As you can see, “becoming human” is no simple task, and it is not always clear when or if one arrives. To be human seems to mean being in a predicament that one cannot solve. In fact, Adorno makes clear that he cannot define the human for us. If the human is anything, it seems to be a double movement, one in which we assert moral norms at the same time as we question the authority by which we make that assertion. In his final lecture on morality, Adorno writes, “ We need to hold fast to moral norms, to self-criticism, to the question of right and wrong and at the same time to a sense of fallibility fehlbarkeit of the authority that has the confidence to undertake such self-criticism” (PMP 169).
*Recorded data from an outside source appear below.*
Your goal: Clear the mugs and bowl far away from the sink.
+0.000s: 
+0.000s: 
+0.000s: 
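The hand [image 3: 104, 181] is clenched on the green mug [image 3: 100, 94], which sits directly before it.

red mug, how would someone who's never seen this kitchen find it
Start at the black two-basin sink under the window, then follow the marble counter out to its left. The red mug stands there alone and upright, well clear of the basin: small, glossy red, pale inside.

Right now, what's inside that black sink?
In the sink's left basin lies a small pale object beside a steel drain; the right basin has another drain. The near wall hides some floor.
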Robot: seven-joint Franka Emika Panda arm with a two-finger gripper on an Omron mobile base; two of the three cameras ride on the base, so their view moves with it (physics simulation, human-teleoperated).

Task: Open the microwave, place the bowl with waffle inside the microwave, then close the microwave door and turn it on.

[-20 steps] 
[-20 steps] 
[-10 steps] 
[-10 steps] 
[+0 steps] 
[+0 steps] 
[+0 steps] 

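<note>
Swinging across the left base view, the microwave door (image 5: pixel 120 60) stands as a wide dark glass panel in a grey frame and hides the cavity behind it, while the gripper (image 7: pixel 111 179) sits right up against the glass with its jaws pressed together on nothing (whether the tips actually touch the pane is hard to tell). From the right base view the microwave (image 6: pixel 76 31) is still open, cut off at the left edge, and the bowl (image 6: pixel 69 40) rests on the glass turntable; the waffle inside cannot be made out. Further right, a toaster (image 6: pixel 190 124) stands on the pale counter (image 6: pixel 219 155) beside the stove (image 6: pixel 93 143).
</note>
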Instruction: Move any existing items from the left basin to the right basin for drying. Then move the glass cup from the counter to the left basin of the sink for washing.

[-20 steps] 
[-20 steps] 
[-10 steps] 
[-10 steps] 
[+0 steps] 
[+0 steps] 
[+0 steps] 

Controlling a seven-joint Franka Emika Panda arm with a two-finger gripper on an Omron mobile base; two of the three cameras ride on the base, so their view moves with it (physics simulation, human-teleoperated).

Immediately after, he states that, although he seems to be talking about morality, he is also articulating the meaning of the human:
“I am reluctant to use the term “humanity” at this juncture since it is one of the expressions that reify and hence falsify crucial issues merely by speaking of them When the founders of the Humanist Union invited me to become a member, I replied that ‘I might possibly be willing to join if your club had been called an inhuman union, but I could not join one that calls itself ‘humanist.’” So if I am to use the term here then an indispensable part of a humanity that reflects on itself is that we should not allow ourselves to be diverted. There has to be an element of unswerving persistence unbeirrbarkeit, of holding fast to what we think we have learnt from experience, and on the other hand, we need an element not just of self-criticism, but of criticism of that unyielding, inexorable something (an jenem Starren und Unerbitttlichen), that sets itself up in us. In other words, what is needed above all is that consciousness of our own fallibility.”